Under python 3, response.data
is type bytes
. So calling decode()
on that converts it to type str
. The source currently looks like: https://github.com/flask-debugtoolbar/flask-debugtoolbar/blob/70abd78e5510c4f320d4b8d455fcef8efb5909c2/flask_debugtoolbar/__init__.py#L203-L206
So a python 3 example demonstrating the bug:
Python 3.7.6 (default, Dec 30 2019, 19:38:28)
Type 'copyright', 'credits' or 'license' for more information
IPython 7.13.0 -- An enhanced Interactive Python. Type '?' for help.

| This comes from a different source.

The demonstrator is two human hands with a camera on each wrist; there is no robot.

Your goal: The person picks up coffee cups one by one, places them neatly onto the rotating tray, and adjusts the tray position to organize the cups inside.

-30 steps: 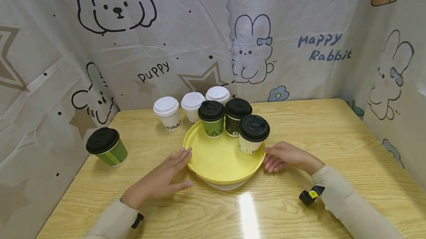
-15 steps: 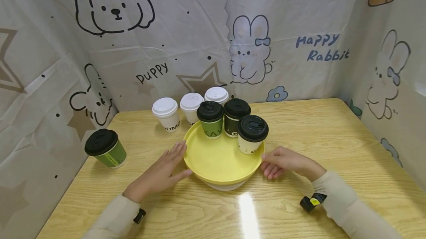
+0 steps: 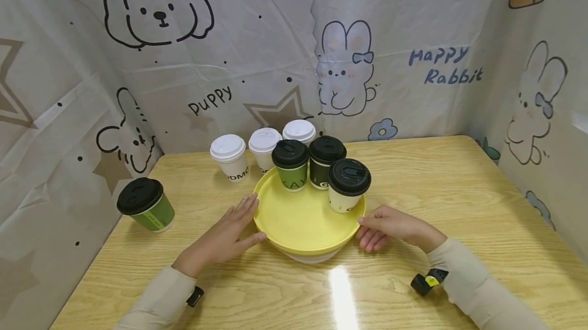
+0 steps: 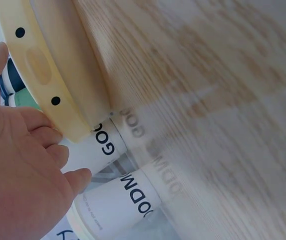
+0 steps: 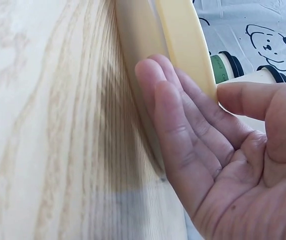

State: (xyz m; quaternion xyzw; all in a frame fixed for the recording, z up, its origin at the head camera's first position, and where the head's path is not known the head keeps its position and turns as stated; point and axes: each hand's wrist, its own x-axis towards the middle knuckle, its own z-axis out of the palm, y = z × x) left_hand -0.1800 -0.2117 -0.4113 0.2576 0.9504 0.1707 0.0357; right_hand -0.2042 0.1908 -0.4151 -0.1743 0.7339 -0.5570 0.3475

In [1]: a = 'İstanbulİstanbulİstanbul</body>'
In [2]: index = a.lower().rfind('</body>')
In [3]: a[:index]
Out[3]: 'İstanbulİstanbulİstanbul</b'
In [4]: b = "Hello World</body>"
In [5]: index = b.lower().rfind('</body>')
In [6]: b[:index]
Out[6]: 'Hello World'
This is tricky enough that any bug fixing it should include a test that runs both scenarios.
https://github.com/mgood/flask-debugtoolbar/blob/master/flask_debugtoolbar/__init__.py#L205
if you have a utf-8 character where the capital letter is represented in 1 byte, but the lower case character is represented in 2 bytes, then the location of the closing body tag fails.
İstanbulİstanbulİstanbul
The first character is problematic. A solution would be take in the closing tag string as a config argument and not do any lowering during string comparison.